Transcribe the complete listing exactly.

= = = = =

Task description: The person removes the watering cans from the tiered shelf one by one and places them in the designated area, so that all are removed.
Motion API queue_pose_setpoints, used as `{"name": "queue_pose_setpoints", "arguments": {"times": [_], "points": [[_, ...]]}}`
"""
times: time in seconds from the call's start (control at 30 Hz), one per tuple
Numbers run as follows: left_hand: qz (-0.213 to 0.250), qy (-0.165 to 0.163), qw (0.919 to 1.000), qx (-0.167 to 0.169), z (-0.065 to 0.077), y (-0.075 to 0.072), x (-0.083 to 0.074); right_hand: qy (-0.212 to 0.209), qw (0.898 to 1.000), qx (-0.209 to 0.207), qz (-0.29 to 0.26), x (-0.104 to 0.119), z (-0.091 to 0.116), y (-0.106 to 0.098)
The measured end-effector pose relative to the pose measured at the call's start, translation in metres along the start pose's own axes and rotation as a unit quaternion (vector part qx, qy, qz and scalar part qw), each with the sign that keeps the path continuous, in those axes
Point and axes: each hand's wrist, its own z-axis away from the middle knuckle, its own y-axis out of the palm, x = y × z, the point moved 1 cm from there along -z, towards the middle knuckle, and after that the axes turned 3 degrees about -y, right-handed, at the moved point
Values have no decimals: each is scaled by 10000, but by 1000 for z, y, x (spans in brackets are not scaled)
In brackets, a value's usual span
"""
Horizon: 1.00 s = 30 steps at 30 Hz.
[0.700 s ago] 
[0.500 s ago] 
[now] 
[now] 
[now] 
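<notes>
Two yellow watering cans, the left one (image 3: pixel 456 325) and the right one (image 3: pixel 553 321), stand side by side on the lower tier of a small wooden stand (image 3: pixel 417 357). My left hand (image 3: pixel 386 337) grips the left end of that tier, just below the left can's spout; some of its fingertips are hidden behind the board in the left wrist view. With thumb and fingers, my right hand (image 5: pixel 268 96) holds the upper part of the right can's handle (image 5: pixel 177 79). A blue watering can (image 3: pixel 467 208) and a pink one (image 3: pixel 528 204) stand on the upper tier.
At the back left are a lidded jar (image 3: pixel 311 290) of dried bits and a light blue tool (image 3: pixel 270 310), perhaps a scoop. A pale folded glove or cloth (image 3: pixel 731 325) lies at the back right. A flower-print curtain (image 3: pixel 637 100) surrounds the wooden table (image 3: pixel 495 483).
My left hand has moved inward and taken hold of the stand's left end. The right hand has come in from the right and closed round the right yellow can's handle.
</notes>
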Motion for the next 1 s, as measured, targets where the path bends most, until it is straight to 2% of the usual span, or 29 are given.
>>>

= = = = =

- _WRITTEN REPLY_:
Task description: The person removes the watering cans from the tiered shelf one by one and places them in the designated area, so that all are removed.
Motion API queue_pose_setpoints, used as `{"name": "queue_pose_setpoints", "arguments": {"times": [_], "points": [[_, ...]]}}`
"""
times: time in seconds from the call's start (control at 30 Hz), one per tuple
Numbers run as follows: left_hand: qz (-0.213 to 0.250), qy (-0.165 to 0.163), qw (0.919 to 1.000), qx (-0.167 to 0.169), z (-0.065 to 0.077), y (-0.075 to 0.072), x (-0.083 to 0.074); right_hand: qy (-0.212 to 0.209), qw (0.898 to 1.000), qx (-0.209 to 0.207), qz (-0.29 to 0.26), x (-0.104 to 0.119), z (-0.091 to 0.116), y (-0.106 to 0.098)
The measured end-effector pose relative to the pose measured at the call's start, translation in metres along the start pose's own axes and rotation as a unit quaternion (vector part qx, qy, qz and scalar part qw), each with the sign that keeps the path continuous, in those axes
Point and axes: each hand's wrist, its own z-axis away from the middle knuckle, its own y-axis out of the palm, x = y × z, the point moved 1 cm from there along -z, towards the middle knuckle, and after that the axes turned 3 degrees about -y, right-handed, at the moved point
Values have no decimals: each is scaled by 10000, but by 1000 for z, y, x (spans in brackets are not scaled)
In brackets, a value's usual span
"""
Horizon: 1.00 s = 30 steps at 30 Hz.
[0.700 s ago] 
[0.500 s ago] 
[now] 
[now] 
[now] 
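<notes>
Two yellow watering cans, the left one (image 3: pixel 456 325) and the right one (image 3: pixel 553 321), stand side by side on the lower tier of a small wooden stand (image 3: pixel 417 357). My left hand (image 3: pixel 386 337) grips the left end of that tier, just below the left can's spout; some of its fingertips are hidden behind the board in the left wrist view. With thumb and fingers, my right hand (image 5: pixel 268 96) holds the upper part of the right can's handle (image 5: pixel 177 79). A blue watering can (image 3: pixel 467 208) and a pink one (image 3: pixel 528 204) stand on the upper tier.
At the back left are a lidded jar (image 3: pixel 311 290) of dried bits and a light blue tool (image 3: pixel 270 310), perhaps a scoop. A pale folded glove or cloth (image 3: pixel 731 325) lies at the back right. A flower-print curtain (image 3: pixel 637 100) surrounds the wooden table (image 3: pixel 495 483).
My left hand has moved inward and taken hold of the stand's left end. The right hand has come in from the right and closed round the right yellow can's handle.
</notes>
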Motion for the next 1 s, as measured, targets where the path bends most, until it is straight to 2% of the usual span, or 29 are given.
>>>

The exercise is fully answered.